### TASK OBJECTIVE
The records that follow should be copied in full, exactly as they read.
===== DATA TO PROCESS
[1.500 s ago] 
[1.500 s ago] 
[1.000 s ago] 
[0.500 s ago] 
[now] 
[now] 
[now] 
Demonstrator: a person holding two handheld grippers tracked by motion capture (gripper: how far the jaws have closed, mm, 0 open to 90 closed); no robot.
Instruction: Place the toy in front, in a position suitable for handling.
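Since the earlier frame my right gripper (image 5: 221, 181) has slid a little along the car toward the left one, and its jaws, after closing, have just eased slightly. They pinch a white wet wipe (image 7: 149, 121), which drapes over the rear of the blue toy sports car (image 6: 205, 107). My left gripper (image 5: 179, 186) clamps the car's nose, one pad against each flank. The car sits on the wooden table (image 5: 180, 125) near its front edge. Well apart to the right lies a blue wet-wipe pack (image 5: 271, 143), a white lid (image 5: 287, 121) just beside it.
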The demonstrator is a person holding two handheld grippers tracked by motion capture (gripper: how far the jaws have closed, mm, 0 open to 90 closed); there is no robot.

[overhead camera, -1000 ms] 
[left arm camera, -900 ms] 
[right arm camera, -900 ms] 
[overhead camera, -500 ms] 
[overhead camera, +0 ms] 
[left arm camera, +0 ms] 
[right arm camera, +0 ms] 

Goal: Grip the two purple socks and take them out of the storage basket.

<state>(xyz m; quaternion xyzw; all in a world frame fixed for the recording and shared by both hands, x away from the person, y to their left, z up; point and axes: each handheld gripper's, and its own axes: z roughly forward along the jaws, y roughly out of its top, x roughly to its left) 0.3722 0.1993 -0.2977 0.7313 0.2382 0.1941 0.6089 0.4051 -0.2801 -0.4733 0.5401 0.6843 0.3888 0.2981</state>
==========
### RESPONSE BOX
[1.500 s ago] 
[1.500 s ago] 
[1.000 s ago] 
[0.500 s ago] 
[now] 
[now] 
[now] 
Demonstrator: a person holding two handheld grippers tracked by motion capture (gripper: how far the jaws have closed, mm, 0 open to 90 closed); no robot.
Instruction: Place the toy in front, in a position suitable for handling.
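Since the earlier frame my right gripper (image 5: 221, 181) has slid a little along the car toward the left one, and its jaws, after closing, have just eased slightly. They pinch a white wet wipe (image 7: 149, 121), which drapes over the rear of the blue toy sports car (image 6: 205, 107). My left gripper (image 5: 179, 186) clamps the car's nose, one pad against each flank. The car sits on the wooden table (image 5: 180, 125) near its front edge. Well apart to the right lies a blue wet-wipe pack (image 5: 271, 143), a white lid (image 5: 287, 121) just beside it.
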The demonstrator is a person holding two handheld grippers tracked by motion capture (gripper: how far the jaws have closed, mm, 0 open to 90 closed); there is no robot.

[overhead camera, -1000 ms] 
[left arm camera, -900 ms] 
[right arm camera, -900 ms] 
[overhead camera, -500 ms] 
[overhead camera, +0 ms] 
[left arm camera, +0 ms] 
[right arm camera, +0 ms] 

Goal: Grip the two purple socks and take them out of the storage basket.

<state>(xyz m; quaternion xyzw; all in a world frame fixed for the recording and shared by both hands, x away from the person, y to their left, z up; point and axes: each handheld gripper's, and its own axes: z roughly forward along the jaws, y roughly out of its top, x roughly to its left) 0.3722 0.1993 -0.2977 0.7313 0.2382 0.1941 0.6089 0.4051 -0.2801 -0.4733 0.5401 0.6843 0.3888 0.2981</state>

No part of the exercise remains unanswered.